We recommend that you use the default Hologres table to write back metric calculation results. This table does not consume resources. The system automatically creates tables and stores relevant metric data for you. You can also use the Hologres table you created instead of the default Hologres table.
III. Register a MaxCompute table
Click Create Data Table. In the panel that appears, select a MaxCompute project, select the MaxCompute data table that you want to add, specify a name for the data table, and then click Import.
If the fields in the data table that you registered are modified, we recommend that you import the data table again at the earliest opportunity. Otherwise, the system may not recognize the modified fields.

Field configuration
The registered data table automatically appears in the list. You can click View Fields in the Actions column of the data table to view the fields in the data table or modify the fields. The user_id, exp_id, and dt fields are required. These fields represent the total number of behaviors such as impressions, clicks, and likes of a user (user_id) in a set of experiments (exp_id) on a specific day (dt).

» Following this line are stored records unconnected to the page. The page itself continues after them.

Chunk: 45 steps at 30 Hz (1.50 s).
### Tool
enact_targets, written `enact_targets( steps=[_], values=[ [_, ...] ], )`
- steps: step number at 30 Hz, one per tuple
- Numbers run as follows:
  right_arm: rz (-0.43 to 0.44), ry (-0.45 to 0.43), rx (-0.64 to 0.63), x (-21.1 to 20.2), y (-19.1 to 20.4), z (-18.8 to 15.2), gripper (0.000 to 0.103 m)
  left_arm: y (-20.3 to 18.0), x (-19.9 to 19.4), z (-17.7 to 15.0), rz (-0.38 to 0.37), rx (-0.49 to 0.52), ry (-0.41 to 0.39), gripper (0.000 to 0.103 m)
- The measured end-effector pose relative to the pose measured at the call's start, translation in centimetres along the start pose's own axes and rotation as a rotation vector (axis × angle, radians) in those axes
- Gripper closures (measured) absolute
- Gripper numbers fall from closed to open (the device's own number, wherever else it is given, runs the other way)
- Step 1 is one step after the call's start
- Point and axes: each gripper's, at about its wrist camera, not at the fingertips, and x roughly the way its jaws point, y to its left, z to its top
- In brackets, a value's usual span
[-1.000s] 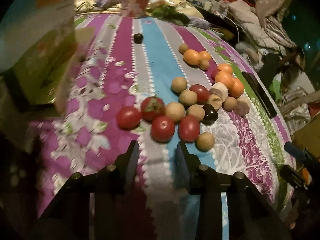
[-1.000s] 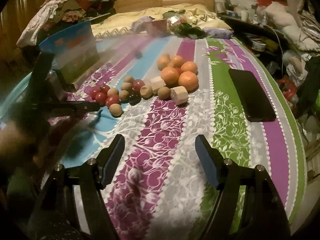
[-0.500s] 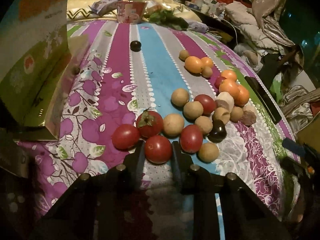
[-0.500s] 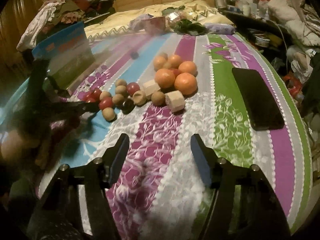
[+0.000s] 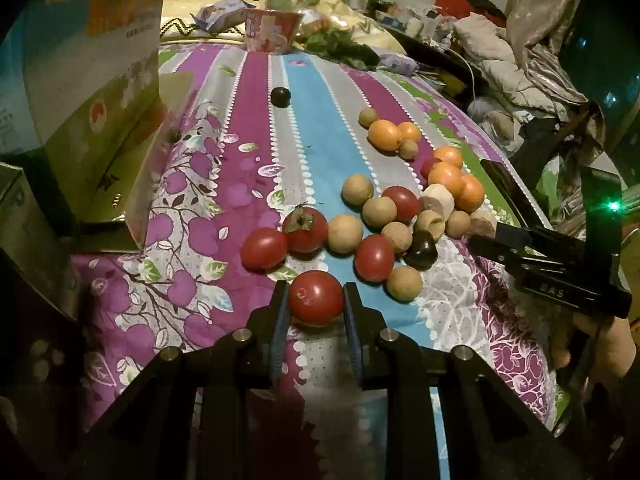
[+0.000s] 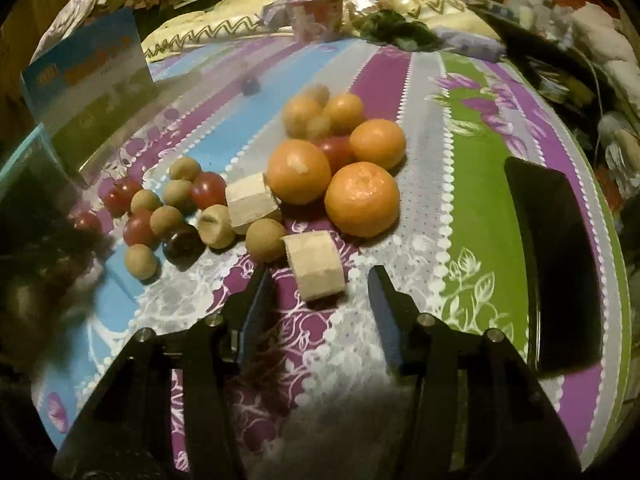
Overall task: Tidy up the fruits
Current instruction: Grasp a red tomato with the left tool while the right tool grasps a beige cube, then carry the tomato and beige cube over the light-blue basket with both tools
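Fruit lies loose on a striped bedspread. My left gripper is shut on a red tomato at the near edge of the pile. Other tomatoes, tan round fruits, a dark plum and oranges lie beyond it. My right gripper is open, its fingers on either side of a pale cut chunk, not touching it. Oranges and a second chunk lie just past it.
An open cardboard box stands at the left. A lone dark plum lies farther up the bed. A black phone lies on the green stripe at the right. A pink cup and packets sit at the far end.
My left gripper moved forward and closed on the nearest tomato. My right gripper moved forward and left until the pale chunk sat between its open fingers.
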Motion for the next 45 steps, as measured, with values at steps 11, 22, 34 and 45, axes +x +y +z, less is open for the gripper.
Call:
enact_targets(
  steps=[11, 22, 34, 45],
  values=[
    [-0.081, -0.008, 0.094, -3.8, 1.8, 0.4, 0.083, -0.7, -3.1, 0.9, 0.063, -0.022, -0.011, 0.077],
    [-0.03, -0.125, 0.06, -10.7, 10.0, 4.6, 0.083, 2.3, -14.9, 2.7, 0.178, -0.11, -0.13, 0.077],
    [0.129, -0.16, -0.079, -11.3, 22.3, 10.2, 0.083, 13.6, -25.8, 1.1, 0.355, -0.297, -0.221, 0.077],
    [0.25, -0.14, -0.202, -10.3, 33.2, 13.8, 0.083, 20.6, -31.3, -0.4, 0.425, -0.38, -0.266, 0.077]
  ],
)
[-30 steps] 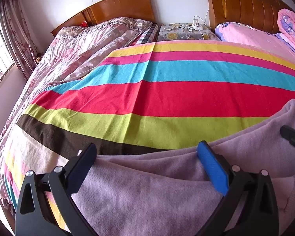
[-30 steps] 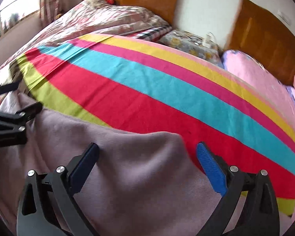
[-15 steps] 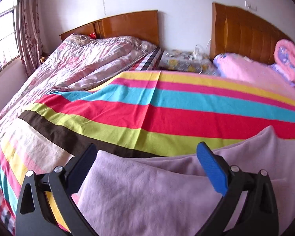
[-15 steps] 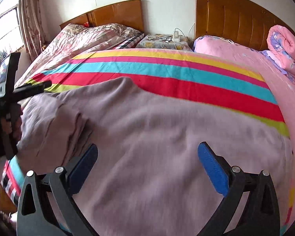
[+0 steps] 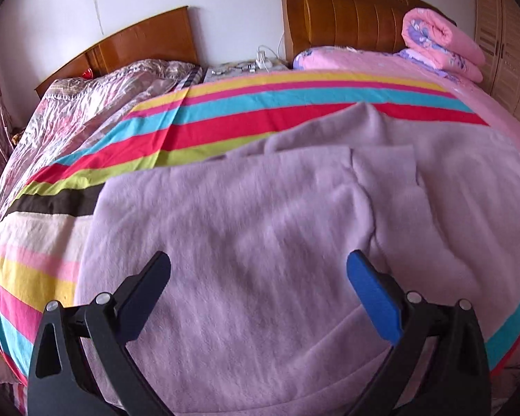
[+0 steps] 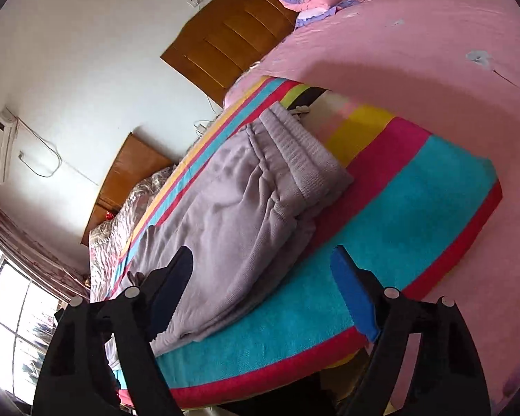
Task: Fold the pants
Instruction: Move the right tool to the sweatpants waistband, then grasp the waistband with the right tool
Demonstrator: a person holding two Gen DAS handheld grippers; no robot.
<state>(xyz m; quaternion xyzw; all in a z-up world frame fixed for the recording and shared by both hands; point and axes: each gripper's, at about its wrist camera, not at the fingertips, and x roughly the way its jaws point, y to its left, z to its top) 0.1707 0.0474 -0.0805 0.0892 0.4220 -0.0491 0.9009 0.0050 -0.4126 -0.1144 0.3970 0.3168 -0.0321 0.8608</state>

Custom metrics are defined and calculated based on this table.

Dimension fields
You can add one or two dimension fields to the preceding table. For example, if you set city as a dimension field, you can view the comparative effects of experiments under different city dimensions in the experiment report. If you set city and gender as dimension fields, the experiment comparison results will be based on the combination of these two fields.